The goal is to maintain INR less than 1.5 when an invasive procedure is planned.
Recombinant factor VIIa should be considered when fresh frozen plasma fails to correct INR adequately.
Cryoprecipitate is recommended in patients who have low fibrinogen levels (<1 g/L).
Thrombocytopenia should be corrected if the platelet count is <10,000 cells/mm3, in the presence of active bleeding or when an invasive procedure is planned.
Liver transplantation
Liver transplantation is the only definitive therapy for patients with irreversible liver injury. The overall survival of acute liver failure has improved to 60% after liver transplantation.
When the allograft is immediately available, some patients may be supported with support with a bioartificial liver or artificial liver support system.
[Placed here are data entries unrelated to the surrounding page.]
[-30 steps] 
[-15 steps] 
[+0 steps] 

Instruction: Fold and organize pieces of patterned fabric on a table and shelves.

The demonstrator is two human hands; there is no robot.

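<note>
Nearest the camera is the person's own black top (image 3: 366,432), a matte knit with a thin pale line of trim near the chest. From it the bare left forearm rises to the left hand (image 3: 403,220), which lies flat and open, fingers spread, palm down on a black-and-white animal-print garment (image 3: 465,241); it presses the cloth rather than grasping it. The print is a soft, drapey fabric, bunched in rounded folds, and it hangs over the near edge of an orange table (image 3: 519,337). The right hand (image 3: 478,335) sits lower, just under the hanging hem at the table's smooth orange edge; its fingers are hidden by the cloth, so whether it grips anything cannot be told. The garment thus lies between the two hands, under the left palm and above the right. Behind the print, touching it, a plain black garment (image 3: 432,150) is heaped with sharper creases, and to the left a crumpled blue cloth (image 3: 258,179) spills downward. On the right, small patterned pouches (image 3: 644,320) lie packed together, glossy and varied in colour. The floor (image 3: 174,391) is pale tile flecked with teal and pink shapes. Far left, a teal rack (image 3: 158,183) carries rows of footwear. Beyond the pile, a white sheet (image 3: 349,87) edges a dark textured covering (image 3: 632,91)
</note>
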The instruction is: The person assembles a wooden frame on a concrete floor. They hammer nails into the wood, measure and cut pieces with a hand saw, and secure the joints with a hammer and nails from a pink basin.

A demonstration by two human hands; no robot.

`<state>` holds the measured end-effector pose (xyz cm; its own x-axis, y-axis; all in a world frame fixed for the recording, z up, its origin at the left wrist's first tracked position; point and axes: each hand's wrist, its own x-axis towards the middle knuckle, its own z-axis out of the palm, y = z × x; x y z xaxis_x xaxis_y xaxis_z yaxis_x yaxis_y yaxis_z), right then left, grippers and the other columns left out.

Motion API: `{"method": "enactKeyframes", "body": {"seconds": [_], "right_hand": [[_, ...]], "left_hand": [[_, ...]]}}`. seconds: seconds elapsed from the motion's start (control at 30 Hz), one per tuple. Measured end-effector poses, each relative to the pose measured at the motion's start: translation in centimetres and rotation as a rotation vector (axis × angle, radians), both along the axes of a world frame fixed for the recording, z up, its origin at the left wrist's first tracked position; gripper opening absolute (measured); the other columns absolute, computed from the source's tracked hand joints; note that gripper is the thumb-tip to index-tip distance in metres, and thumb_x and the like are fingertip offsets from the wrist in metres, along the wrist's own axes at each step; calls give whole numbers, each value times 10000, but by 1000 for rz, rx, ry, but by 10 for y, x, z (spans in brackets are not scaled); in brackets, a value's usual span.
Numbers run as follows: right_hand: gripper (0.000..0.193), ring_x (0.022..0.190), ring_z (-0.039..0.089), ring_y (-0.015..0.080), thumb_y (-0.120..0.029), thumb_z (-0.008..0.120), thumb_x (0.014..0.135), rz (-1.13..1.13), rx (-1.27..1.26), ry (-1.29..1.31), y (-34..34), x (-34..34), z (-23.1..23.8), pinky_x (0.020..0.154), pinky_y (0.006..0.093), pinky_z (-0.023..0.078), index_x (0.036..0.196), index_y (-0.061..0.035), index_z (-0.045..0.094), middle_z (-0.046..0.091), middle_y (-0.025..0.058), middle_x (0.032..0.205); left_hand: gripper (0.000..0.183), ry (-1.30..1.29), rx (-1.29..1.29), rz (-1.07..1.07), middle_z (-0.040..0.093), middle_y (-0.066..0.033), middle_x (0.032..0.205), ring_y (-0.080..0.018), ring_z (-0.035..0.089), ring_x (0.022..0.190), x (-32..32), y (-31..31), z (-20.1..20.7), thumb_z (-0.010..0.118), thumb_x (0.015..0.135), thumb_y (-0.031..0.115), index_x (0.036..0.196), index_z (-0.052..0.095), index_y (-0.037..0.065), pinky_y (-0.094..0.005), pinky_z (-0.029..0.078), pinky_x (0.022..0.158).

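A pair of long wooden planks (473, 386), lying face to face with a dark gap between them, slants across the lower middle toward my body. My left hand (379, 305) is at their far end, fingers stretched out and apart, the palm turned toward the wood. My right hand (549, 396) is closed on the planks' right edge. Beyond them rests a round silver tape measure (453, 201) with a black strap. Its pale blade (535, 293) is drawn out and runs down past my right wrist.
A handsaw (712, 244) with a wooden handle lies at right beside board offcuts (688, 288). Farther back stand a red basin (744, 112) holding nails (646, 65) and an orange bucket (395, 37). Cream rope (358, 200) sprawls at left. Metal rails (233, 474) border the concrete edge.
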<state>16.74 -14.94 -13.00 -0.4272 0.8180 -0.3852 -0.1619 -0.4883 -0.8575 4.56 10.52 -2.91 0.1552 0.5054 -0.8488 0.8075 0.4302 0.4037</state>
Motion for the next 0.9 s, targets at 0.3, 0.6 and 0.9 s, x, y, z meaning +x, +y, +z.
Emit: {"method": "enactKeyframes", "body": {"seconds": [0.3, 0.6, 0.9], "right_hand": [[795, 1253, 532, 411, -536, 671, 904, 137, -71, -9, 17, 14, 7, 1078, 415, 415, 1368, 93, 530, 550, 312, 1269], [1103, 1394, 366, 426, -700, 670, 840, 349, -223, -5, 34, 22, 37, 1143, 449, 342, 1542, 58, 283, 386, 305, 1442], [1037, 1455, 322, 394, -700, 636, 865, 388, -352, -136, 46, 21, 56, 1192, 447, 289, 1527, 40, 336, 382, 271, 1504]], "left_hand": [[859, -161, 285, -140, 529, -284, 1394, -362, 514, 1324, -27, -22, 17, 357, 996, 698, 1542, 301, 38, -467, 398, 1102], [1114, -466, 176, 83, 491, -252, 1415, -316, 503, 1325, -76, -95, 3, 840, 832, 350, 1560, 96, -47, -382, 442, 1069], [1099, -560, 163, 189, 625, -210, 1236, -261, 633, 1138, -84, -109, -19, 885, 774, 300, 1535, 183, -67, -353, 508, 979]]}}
This is a short-term measure only to buy time.
Patients with early grades of encephalopathy at presentation have a better prognosis than those presenting with an advanced coma. Early identification of patients that require liver transplantation is evaluated using King’s College criteria. A discussion on transplant warrants another article and is discussed separately.
Hepatocyte transplantation is under trial.
Prognosis
Liver transplantation has reduced overall mortality of acute liver failure from 80 percent to 60 percent.
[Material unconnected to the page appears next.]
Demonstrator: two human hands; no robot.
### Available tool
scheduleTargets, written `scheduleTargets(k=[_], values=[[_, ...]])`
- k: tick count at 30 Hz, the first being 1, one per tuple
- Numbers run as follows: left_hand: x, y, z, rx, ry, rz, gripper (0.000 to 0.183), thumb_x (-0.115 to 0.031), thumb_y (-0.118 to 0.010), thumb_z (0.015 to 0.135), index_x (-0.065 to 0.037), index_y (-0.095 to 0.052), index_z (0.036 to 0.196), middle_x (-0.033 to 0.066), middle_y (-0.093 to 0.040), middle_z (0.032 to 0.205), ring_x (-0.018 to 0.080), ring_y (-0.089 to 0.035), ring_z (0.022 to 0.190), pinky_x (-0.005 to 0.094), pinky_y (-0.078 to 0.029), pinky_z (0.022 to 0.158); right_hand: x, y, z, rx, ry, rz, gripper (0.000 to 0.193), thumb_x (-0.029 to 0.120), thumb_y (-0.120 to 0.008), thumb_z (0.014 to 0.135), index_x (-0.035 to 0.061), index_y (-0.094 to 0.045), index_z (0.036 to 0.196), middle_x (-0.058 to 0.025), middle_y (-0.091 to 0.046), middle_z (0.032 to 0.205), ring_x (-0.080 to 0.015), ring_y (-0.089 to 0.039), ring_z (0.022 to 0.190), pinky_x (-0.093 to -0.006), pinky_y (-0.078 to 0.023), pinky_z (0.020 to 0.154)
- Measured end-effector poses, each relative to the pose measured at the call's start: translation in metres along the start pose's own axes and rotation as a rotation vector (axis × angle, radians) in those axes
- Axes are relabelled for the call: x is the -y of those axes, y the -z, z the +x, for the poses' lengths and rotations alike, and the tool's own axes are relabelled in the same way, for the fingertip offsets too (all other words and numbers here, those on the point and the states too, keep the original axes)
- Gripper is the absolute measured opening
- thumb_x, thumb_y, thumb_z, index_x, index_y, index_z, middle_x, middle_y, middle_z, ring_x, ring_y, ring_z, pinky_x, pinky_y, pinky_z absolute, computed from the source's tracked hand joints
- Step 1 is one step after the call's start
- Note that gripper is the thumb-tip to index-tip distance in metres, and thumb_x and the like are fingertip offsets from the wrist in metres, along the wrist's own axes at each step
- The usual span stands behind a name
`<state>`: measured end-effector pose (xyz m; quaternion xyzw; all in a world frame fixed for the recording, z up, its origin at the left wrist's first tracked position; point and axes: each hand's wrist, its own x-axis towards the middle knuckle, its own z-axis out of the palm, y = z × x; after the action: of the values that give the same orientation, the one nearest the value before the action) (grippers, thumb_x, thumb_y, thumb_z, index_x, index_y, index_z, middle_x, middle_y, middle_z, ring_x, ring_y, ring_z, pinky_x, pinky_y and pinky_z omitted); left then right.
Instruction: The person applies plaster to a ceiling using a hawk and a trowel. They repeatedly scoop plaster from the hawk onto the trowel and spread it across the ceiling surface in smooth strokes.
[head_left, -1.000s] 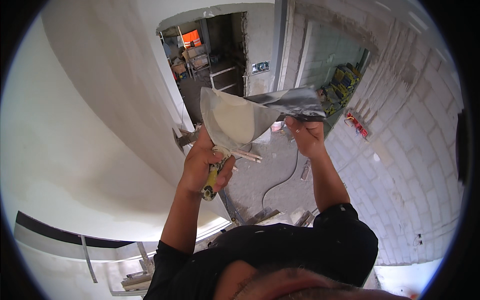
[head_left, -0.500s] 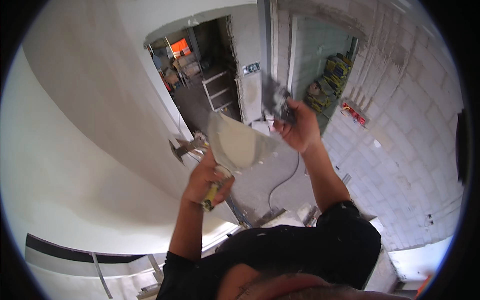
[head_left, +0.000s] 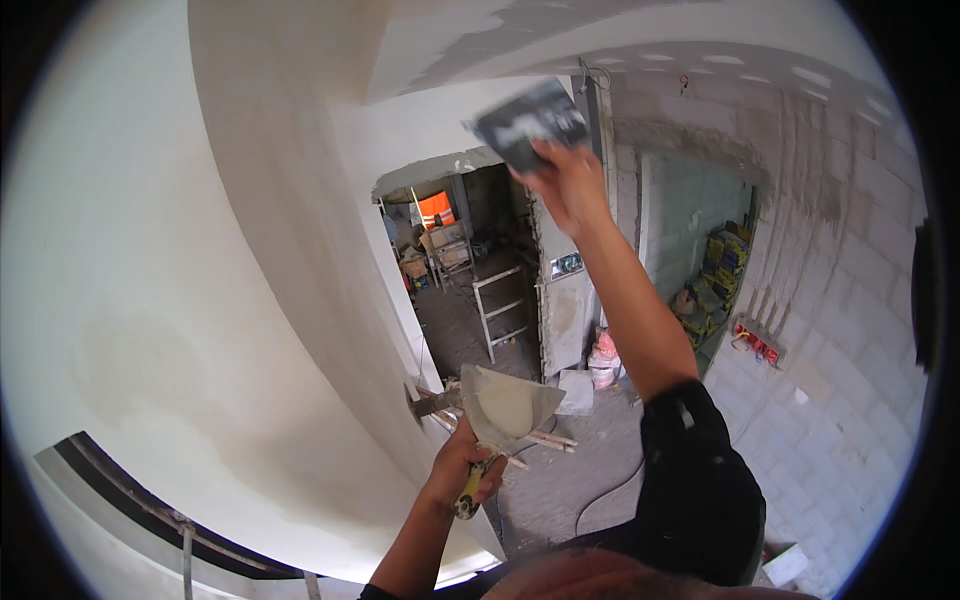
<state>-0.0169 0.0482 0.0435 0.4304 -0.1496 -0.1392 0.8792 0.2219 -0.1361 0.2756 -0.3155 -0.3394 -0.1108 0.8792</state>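
Observation:
My left hand (head_left: 455,468) is closed round the yellow and black handle of a bricklaying trowel (head_left: 545,393). Off-white plaster (head_left: 505,410) lies in a heap on its broad, tapering blade. My right hand (head_left: 568,188) is raised high with the arm stretched out, gripping a wide, dark putty knife (head_left: 530,125) that is slightly blurred and smeared with whitish material. That blade is in front of the pale wall (head_left: 425,130) above the doorway; whether it touches the surface, I cannot tell.
Beyond the doorway stand a stepladder (head_left: 497,310) and an orange vest (head_left: 436,209). A smooth curved wall (head_left: 120,330) runs along the left. Bare blockwork (head_left: 840,300) on the right carries red electrical boxes (head_left: 757,342). Yellow and dark bags (head_left: 722,262) fill the second opening; a cable (head_left: 610,490) crosses the floor.
My right hand has lifted the putty knife up, away from the trowel. My left hand with the loaded trowel sits lower in view, and the view has tilted up toward the ceiling.

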Motion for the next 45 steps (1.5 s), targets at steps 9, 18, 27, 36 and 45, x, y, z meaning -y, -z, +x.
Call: scheduleTargets(k=[9, 18, 27, 36, 45], values=[[0.003, 0.004, -0.010, -0.098, -0.088, -0.026, 0.081, -0.010, -0.052, 0.081, -0.017, -0.020, 0.155, 0.0204, -0.057, 0.123, 0.0162, -0.042, 0.040, 0.0274, -0.036, 0.030, -0.045, -0.120, 0.159, 0.074, 0.073, 0.264, 0.028, -0.005, -0.053, 0.091, -0.0116, -0.039, 0.114, -0.0234, -0.056, 0.109, -0.0346, -0.067, 0.090, -0.0481, -0.066, 0.082], [-0.006, -0.007, -0.023, -0.146, -0.113, -0.024, 0.076, -0.007, -0.045, 0.081, -0.013, -0.020, 0.153, 0.0205, -0.055, 0.113, 0.0169, -0.044, 0.043, 0.0275, -0.038, 0.033, -0.037, -0.146, 0.192, 0.099, 0.095, 0.304, 0.026, -0.001, -0.047, 0.094, -0.0142, -0.043, 0.116, -0.0231, -0.054, 0.114, -0.0351, -0.065, 0.092, -0.0469, -0.065, 0.082], [0.000, -0.001, -0.024, -0.168, -0.103, -0.054, 0.079, -0.011, -0.050, 0.080, -0.014, -0.022, 0.153, 0.0205, -0.055, 0.127, 0.0165, -0.043, 0.039, 0.0267, -0.036, 0.030, -0.016, -0.156, 0.172, 0.116, 0.117, 0.371, 0.029, -0.002, -0.046, 0.095, -0.0144, -0.039, 0.120, -0.0246, -0.051, 0.117, -0.0374, -0.065, 0.097, -0.0481, -0.064, 0.086], [0.000, 0.011, -0.023, -0.080, -0.070, -0.125, 0.081, -0.008, -0.047, 0.078, -0.015, -0.017, 0.153, 0.0232, -0.052, 0.129, 0.0176, -0.046, 0.043, 0.0284, -0.040, 0.033, -0.019, -0.135, 0.128, 0.208, 0.142, 0.395, 0.023, -0.001, -0.045, 0.093, -0.0124, -0.042, 0.112, -0.0252, -0.056, 0.113, -0.0369, -0.065, 0.099, -0.0508, -0.063, 0.086], [0.000, 0.007, -0.018, -0.096, -0.034, -0.097, 0.077, -0.008, -0.047, 0.080, -0.013, -0.019, 0.151, 0.0214, -0.053, 0.124, 0.0170, -0.045, 0.044, 0.0282, -0.040, 0.034, -0.046, -0.123, 0.176, 0.078, 0.049, 0.290, 0.022, 0.002, -0.046, 0.091, -0.0083, -0.043, 0.111, -0.0221, -0.056, 0.107, -0.0329, -0.066, 0.090, -0.0478, -0.064, 0.081]])
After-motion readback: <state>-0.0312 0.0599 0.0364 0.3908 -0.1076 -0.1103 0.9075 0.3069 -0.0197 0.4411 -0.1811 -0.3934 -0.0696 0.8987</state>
The etiology [cause] and presence of complications are the main determinants of outcome in acute liver failure.
For example, acetaminophen toxicity, hepatitis A have a better prognosis.
Patients with severe encephalopathy have a poor prognosis. The risk of mortality increases with the development of any complications.
Following are predictors of poor outcome
- An arterial pH of lower than 7.3
- Prothrombin time (PT) greater than 100 seconds
- Serum creatinine level greater than 3.4 mg/dL
When acute liver failure is due to causes other than acetaminophen, and any three of the following are independent predictors of poor prognosis:
- Patient age less than 10 years or older than 40 years
- Fulminant hepatic failure due to
- Non-A, non-B, non-C hepatitis
- Halothane
- Idiosyncratic drug reactions
- Jaundice is present for more than one week before the onset of encephalopathy
- PT longer than 50 seconds
- Serum bilirubin level greater than 300 mmol/L (17.5 mg/dL)
If prothrombin time is greater than 100 seconds, it singly predicts poor prognosis.
Wilson’s disease that presents as fulminant hepatic failure is almost uniformly fatal unless the patient undergoes transplant.
References
- Acharya SK, Dasarathy S, Kumer TL, Sushma S, Prasanna KS, Tandon A, et al. Fulminant hepatitis in a tropical population: Clinical course, cause, and early predictors of outcome. Hepatology. 1996;23:1448–55.
- Bernal W, Auzinger G, Dhawan A, Wendon J. Acute liver failure. Lancet. 2010;376:190–201.
- Larson AM. Diagnosis and management of acute liver failure. Curr Opin Gastroenterol. 2010;26:214–21.
- Ichai P, Samuel D. Etiology and prognosis of fulminant hepatitis in adults. Liver Transpl. 2008;14(Suppl 2):S67–79. 17.
- Larson AM, Polson J, Fontana RJ, Davern TJ, Lalani E, Hynan LS, et al. Acetaminophen-induced acute liver failure: Results of a United States multicenter, prospective study. Hepatology. 2005;42:1364–72. 22. Birrer R, Takuda Y, Takara T. Hypoxic hepatopathy: Pathophysiology and prognosis. Intern Med. 2007;46:1063–70.
- Deepak NA, Patel ND. Differential diagnosis of acute liver failure in India. Ann Hepatol. 2006;5:150–6.
- Wang DW, Yin YM, Yao YM. Advances in the management of acute liver failure. World J Gastroenterol. 2013;19:7069–77.
- Pyleris E, Giannikopoulos G, Dabos K. Pathophysiology and management of acute liver failure. Ann Gastroenterol. 2010;23:257–65
- Bernal W, Wendon J. Acute liver failure. N Engl J Med. 2013;369:2525–34.